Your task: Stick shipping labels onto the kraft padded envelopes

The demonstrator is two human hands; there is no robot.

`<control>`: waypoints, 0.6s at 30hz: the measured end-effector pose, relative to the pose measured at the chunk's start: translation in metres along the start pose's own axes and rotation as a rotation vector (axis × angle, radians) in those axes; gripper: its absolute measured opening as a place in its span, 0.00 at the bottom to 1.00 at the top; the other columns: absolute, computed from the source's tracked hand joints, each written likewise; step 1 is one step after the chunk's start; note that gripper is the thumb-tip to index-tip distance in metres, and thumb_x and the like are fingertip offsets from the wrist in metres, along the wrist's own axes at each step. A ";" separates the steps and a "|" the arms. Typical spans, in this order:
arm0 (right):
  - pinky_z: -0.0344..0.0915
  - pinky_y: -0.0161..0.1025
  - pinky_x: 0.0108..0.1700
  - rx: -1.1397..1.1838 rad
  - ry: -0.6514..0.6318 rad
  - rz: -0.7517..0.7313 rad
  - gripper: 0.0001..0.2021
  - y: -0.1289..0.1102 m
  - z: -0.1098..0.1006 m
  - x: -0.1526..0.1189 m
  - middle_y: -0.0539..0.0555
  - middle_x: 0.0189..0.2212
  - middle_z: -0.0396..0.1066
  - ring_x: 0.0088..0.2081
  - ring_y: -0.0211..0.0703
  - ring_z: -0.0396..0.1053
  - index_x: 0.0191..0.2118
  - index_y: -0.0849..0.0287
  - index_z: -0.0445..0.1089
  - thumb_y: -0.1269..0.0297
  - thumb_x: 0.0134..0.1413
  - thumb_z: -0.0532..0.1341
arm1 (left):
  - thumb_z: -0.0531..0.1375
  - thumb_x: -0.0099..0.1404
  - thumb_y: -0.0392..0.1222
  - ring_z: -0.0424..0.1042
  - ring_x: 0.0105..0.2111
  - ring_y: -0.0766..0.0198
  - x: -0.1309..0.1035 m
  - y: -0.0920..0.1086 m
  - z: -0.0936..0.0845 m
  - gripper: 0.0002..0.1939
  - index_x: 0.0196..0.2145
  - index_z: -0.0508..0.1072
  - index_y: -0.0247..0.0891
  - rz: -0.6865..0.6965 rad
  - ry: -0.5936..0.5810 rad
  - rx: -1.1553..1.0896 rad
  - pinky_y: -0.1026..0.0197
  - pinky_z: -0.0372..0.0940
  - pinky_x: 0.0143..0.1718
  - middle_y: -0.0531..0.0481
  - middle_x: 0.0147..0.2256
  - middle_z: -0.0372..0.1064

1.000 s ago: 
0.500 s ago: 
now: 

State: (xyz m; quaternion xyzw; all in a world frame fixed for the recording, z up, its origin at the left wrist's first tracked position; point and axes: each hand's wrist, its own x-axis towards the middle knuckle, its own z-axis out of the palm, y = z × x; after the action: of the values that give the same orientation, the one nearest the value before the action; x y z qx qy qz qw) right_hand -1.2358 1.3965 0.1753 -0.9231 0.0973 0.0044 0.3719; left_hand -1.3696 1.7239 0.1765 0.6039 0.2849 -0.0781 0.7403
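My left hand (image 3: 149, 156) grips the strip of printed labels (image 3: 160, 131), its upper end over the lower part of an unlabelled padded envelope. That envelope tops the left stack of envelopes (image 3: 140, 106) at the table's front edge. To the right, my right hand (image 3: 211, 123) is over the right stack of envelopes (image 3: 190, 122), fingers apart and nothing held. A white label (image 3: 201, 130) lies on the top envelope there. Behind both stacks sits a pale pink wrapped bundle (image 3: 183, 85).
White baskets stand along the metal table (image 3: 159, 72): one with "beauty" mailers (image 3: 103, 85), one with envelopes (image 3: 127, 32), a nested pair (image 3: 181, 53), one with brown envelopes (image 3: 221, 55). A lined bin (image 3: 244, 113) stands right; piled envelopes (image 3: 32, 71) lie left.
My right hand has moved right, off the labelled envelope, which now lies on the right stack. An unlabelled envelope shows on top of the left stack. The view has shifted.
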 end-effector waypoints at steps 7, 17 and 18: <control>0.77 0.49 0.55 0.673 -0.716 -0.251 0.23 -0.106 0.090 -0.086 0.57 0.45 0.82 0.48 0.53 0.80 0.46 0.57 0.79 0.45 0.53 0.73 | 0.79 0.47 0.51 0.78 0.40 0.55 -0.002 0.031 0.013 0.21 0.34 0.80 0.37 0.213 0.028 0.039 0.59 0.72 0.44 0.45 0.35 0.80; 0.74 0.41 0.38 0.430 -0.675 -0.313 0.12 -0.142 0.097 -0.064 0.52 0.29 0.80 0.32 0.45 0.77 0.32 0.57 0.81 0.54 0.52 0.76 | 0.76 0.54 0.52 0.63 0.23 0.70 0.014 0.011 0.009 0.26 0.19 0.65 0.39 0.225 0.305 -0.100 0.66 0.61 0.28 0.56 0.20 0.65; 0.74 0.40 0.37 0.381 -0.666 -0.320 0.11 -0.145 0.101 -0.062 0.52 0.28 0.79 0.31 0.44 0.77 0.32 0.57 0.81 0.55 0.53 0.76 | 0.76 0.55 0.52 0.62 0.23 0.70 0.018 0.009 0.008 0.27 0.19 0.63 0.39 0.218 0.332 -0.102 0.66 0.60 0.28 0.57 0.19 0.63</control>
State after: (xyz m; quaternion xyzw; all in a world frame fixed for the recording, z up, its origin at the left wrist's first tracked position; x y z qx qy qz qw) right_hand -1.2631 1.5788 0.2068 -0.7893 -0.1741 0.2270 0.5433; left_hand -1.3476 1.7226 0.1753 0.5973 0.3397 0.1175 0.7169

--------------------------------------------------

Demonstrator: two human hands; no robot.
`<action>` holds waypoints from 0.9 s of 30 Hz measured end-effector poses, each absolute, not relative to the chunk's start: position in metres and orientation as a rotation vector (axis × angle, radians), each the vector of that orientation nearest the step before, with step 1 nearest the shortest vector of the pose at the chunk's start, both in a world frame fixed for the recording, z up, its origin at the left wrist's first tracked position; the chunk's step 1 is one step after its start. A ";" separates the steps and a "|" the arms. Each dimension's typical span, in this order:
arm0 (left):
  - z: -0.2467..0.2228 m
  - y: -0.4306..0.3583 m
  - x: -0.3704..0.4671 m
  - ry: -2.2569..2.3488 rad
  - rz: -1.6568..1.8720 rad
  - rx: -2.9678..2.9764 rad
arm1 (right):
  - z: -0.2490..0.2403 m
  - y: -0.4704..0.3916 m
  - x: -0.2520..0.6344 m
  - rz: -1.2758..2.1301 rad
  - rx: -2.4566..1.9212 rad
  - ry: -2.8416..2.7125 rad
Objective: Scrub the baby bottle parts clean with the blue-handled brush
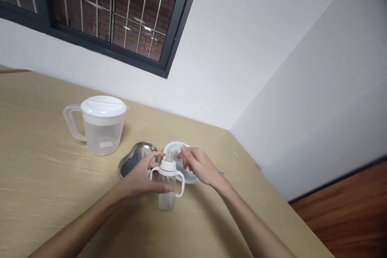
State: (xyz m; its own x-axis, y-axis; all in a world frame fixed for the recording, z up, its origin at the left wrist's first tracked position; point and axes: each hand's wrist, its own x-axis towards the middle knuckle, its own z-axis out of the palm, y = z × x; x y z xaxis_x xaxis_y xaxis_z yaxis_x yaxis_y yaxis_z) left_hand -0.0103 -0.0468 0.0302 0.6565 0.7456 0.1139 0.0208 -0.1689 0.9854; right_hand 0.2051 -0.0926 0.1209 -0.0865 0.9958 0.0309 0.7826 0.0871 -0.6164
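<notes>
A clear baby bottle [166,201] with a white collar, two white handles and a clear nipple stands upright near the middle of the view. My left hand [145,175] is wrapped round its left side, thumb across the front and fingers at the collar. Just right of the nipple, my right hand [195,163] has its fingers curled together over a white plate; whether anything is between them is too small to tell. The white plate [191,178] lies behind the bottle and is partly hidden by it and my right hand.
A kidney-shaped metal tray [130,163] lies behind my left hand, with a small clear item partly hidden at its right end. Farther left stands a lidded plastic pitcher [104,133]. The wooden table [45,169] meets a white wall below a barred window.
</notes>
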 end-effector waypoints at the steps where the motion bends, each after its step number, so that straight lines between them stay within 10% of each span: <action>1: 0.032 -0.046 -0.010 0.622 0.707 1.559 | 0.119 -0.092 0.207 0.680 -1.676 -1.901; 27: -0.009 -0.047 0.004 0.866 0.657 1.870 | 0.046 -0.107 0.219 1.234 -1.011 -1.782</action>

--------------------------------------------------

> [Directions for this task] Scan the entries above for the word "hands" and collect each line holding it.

> [Answer to the exercise]
The demonstrator is two human hands; there is no robot.
Demonstrator: two human hands; no robot.

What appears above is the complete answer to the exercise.